The marriage, however, isn't always peaceful.

"One of the artists this year wanted to do a mural of women with spiritual, dreamlike images," Lopez said. "But a Jewish women's organization in the Fairfax area where she wanted to do it objected. They wanted a more social and political emphasis. So we had to find another space for it."

The artist, Jill Ansell, took her "Immaculate Perception" mural to an East Los Angeles Planned Parenthood clinic, where it was more warmly received.

"It was really a special experience working in the neighborhood," said Ansell, who completed the project in July. "People walking on the street, patients from a nearby hospital, even homeless people stopped by every day to watch the progress. They really related to all the fantasy elements and symbols in it. I had never spent any time in the area, so it was a new thing for me."

Great Walls has an annual budget of $350,000 to cover artists' salaries, administrative expenses and art supplies. Artists are paid $5,000 to $10,000 to paint a mural, depending on their background. The program already has about 170 applications from artists interested in creating murals next year.

Murals are usually painted on buildings selected by the Social and Public Art Resource Center, the muralists or building owners. The artworks range from 40 to 150 feet in width.

Gordon said that the fact that none of city-sponsored murals were damaged during the April-May civil unrest shows the strong connection between the murals and their respective communities. "The ideal thing is an artist choosing a wall in his or her own community," Gordon said.

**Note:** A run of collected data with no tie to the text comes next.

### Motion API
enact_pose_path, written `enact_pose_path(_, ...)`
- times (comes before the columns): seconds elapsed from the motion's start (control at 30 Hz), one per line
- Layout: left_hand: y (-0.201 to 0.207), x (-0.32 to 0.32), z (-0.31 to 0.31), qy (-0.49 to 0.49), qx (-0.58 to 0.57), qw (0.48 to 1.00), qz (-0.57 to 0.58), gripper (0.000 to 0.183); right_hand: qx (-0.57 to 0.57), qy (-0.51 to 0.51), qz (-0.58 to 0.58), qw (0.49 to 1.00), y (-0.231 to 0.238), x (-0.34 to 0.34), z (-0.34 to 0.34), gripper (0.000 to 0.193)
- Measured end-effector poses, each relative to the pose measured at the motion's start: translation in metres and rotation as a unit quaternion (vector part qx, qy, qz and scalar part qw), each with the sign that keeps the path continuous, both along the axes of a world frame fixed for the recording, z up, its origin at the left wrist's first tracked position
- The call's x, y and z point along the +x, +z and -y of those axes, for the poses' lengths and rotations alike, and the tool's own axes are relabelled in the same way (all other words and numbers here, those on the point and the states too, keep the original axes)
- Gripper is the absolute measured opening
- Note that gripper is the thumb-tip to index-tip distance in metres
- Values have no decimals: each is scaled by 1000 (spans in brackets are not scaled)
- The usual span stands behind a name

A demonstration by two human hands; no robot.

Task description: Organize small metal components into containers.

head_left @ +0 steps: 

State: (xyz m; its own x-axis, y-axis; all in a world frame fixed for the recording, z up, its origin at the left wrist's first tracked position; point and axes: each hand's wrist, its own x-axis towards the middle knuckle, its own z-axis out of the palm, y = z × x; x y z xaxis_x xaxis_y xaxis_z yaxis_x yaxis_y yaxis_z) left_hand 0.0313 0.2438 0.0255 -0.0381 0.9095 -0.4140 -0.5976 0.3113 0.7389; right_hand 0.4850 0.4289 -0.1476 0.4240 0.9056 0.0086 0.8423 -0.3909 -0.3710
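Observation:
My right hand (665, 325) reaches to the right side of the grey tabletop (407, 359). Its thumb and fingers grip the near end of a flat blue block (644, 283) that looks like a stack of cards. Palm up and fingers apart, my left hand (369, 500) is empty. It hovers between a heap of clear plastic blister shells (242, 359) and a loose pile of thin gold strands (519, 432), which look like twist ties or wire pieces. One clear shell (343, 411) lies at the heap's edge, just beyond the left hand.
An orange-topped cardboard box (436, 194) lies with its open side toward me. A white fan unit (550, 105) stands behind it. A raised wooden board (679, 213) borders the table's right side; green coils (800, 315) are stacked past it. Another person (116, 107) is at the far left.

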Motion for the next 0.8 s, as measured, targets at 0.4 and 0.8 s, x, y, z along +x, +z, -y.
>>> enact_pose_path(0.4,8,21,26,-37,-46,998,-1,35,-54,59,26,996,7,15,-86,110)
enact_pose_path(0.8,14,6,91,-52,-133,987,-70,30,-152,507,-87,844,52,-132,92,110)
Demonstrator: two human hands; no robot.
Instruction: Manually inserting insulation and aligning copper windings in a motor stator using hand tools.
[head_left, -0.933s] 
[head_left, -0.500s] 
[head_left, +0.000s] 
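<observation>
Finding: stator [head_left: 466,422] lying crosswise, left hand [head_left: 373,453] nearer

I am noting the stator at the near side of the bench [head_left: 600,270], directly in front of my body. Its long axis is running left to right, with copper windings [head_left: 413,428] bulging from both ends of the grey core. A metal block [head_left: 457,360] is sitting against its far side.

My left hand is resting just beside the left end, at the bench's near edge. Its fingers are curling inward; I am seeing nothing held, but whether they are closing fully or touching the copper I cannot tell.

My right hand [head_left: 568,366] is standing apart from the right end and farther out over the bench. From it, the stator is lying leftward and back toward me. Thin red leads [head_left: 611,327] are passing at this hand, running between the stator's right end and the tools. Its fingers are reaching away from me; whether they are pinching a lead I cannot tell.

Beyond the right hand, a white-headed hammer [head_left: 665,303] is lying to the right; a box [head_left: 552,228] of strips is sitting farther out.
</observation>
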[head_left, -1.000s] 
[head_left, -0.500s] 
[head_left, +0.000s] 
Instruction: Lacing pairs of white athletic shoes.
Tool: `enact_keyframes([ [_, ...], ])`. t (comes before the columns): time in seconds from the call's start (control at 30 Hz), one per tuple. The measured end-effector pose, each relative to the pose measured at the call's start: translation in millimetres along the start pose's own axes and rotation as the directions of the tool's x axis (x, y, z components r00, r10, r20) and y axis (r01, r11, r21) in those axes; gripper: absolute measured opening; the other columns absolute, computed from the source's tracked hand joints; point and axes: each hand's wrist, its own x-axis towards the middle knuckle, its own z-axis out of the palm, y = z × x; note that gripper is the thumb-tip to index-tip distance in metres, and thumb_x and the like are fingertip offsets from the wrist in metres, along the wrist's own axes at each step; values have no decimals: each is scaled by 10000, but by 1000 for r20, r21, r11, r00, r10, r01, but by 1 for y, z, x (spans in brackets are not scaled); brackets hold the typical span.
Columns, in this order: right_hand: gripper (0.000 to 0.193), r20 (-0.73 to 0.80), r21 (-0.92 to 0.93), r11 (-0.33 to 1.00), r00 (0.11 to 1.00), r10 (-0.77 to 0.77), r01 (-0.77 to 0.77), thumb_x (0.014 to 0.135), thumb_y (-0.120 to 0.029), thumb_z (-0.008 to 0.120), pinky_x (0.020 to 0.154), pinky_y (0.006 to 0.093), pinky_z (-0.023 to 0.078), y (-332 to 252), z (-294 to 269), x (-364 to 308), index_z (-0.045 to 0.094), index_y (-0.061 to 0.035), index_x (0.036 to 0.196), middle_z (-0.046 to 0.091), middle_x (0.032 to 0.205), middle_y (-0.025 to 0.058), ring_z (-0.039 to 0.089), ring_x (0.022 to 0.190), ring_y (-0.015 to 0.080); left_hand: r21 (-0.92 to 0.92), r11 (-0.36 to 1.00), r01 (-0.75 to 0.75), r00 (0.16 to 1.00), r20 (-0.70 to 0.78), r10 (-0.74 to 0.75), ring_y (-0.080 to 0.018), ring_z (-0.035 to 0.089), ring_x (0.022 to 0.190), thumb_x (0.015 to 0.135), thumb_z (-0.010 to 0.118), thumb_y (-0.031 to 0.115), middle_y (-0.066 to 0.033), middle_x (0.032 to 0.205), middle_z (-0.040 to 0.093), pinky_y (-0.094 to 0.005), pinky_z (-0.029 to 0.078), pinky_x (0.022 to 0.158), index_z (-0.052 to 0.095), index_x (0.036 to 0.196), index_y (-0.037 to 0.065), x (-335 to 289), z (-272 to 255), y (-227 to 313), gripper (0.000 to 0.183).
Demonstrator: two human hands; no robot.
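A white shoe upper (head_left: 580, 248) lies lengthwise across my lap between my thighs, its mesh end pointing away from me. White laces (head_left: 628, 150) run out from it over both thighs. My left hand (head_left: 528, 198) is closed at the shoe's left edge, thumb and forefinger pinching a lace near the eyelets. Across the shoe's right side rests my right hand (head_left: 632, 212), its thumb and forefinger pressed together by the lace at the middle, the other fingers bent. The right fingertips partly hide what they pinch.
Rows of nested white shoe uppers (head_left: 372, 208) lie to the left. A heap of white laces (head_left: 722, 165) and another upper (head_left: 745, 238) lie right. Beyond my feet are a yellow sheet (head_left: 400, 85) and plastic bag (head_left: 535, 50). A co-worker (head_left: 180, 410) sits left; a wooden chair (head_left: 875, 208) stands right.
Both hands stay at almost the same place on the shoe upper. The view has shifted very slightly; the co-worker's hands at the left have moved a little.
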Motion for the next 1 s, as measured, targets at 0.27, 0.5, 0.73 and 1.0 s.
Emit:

For example, artist Noni Olabisi, a longtime resident of Southwest Los Angeles, started her "Freedom Won't Wait" project across the street from the barbershop where she works.

"I was sitting around the barbershop during the Rodney King verdicts back in April," Olabisi said. "People couldn't believe it. One guy said, 'It's open season on brothers and sisters!' with tears in his eyes. I thought that was really deep."

The scene that day inspired the theme of African-American struggle in her mural, which depicts a somber Harriet Tubman, a man being lynched and another being beaten by a police officer. Despite the pain etched in the many faces, the last image painted is one of endurance: a runner crossing a finish line, his arms raised in triumph.

"I wanted to make people feel this mural, and not forget it," Olabisi said. "I've had all kinds of reactions, but none of them have been negative."

She recalled a police officer who, driving by, expressed doubts but acknowledged Olabisi was a "hell of an artist." Another man broke down after gazing at the mural, saying that it brought back memories of a great-grandfather who had been lynched.

"There are a lot of difficult things to face in my mural, but there's also a lot of strength and healing," said Olabisi, who was greeted warmly by nearly everyone who passes her mural at 54th Street and Western Avenue. The work will be dedicated Saturday, from noon to 3 p.m.

In the Downtown area, the art group Earth Crew consulted with elders of several American Indian nations before launching "Undiscovered America" at Alameda and 4th streets. The spray-painted mural is a tribute to the contributions of the Indians.

"When it was finished in August, some of the elders came and blessed it," Earth Crew member Joseph Montalvo said. "We felt the quincentennial focused too much on Columbus. Murals reflect true history, inspire revolutions. I'm excited to be part of that tradition."